Output the entire listing that follows verbatim.

○ ○ ○ ○ ○

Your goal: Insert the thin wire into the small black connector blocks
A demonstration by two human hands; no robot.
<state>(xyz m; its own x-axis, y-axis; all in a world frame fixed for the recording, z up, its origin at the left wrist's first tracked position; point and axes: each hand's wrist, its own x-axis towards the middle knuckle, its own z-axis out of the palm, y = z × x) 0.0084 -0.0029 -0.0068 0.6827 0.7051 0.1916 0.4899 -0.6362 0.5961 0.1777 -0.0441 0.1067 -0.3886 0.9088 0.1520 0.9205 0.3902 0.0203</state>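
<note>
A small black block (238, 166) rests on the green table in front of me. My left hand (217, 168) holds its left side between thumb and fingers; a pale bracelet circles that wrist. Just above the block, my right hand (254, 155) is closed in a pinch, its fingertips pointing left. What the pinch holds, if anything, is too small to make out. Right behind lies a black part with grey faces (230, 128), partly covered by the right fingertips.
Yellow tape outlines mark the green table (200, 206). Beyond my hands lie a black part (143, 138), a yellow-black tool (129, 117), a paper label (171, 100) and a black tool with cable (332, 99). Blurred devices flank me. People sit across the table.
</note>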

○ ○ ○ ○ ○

▶ Solved exercise:
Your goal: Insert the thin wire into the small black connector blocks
A demonstration by two human hands; no robot.
<state>(xyz m; its own x-axis, y-axis; all in a world frame fixed for the recording, z up, its origin at the left wrist's first tracked position; point and axes: each hand's wrist, its own x-axis towards the middle knuckle, its own z-axis out of the palm, y = z × x) 0.0084 -0.0029 -0.0068 0.6827 0.7051 0.1916 0.4899 -0.6362 0.5961 0.1777 -0.0441 0.1067 -0.3886 0.9088 0.1520 0.9205 0.3902 0.0203</state>
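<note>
A small black block (238, 166) rests on the green table in front of me. My left hand (217, 168) holds its left side between thumb and fingers; a pale bracelet circles that wrist. Just above the block, my right hand (254, 155) is closed in a pinch, its fingertips pointing left. What the pinch holds, if anything, is too small to make out. Right behind lies a black part with grey faces (230, 128), partly covered by the right fingertips.
Yellow tape outlines mark the green table (200, 206). Beyond my hands lie a black part (143, 138), a yellow-black tool (129, 117), a paper label (171, 100) and a black tool with cable (332, 99). Blurred devices flank me. People sit across the table.
</note>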

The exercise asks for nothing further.